I have covered the last seven presidential campaigns as a newspaper columnist and a news-magazine writer. Recently, I was a fellow at the Joan Shorenstein Center at Harvard's Kennedy School of Government. At the end of 2004, I completed a nine-year stint as the political columnist for USA Today. Other major stops on my journalistic itinerary: Esquire, Time, Newsweek and the Washington Post. I am the author of "One-Car Caravan: On the Road with the 2004 Democrats Before America Tunes In," which was published in November 2003 and chronicled the opening-gun phase of the presidential race.


Political full disclosure: I served in the Carter Administration, most notably as a White House speechwriter.
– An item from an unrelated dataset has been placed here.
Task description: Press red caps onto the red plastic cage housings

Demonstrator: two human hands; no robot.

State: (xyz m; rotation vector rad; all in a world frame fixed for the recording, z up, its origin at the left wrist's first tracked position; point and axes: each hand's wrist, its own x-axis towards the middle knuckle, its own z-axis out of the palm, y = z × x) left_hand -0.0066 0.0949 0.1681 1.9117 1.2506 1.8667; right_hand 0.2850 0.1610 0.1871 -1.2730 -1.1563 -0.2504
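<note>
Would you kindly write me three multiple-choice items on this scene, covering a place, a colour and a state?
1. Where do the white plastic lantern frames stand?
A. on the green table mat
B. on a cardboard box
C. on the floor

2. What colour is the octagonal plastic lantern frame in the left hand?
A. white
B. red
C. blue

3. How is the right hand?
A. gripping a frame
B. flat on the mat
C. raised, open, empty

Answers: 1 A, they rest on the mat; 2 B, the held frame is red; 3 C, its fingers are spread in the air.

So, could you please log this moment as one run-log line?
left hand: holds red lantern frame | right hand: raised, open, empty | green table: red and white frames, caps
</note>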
And in 1972, as a graduate student at the University of Michigan, I impetuously ran for Congress and nearly won a Democratic primary. I live in New York City and am married to Meryl Gordon, who writes for New York magazine. Over the past decade, I have performed standup comedy at clubs in New York and still dream of being cast as a wacky neighbor on a TV sitcom.

My e-mail address is wshapiro@belnord.org

Blog Entries by Walter Shapiro

Miers: What People Say Behind Her Back

Posted October 4, 2005 | 05:45 PM (EST)


George W. Bush is more concerned with heart than any cardiologist. As predictable as the weekly Tom DeLay indictment, there was Bush at his Tuesday press conference stressing his deep knowledge of the Heart of Harriet Miers. (Sounds like the name of an old-time radio soap opera).

...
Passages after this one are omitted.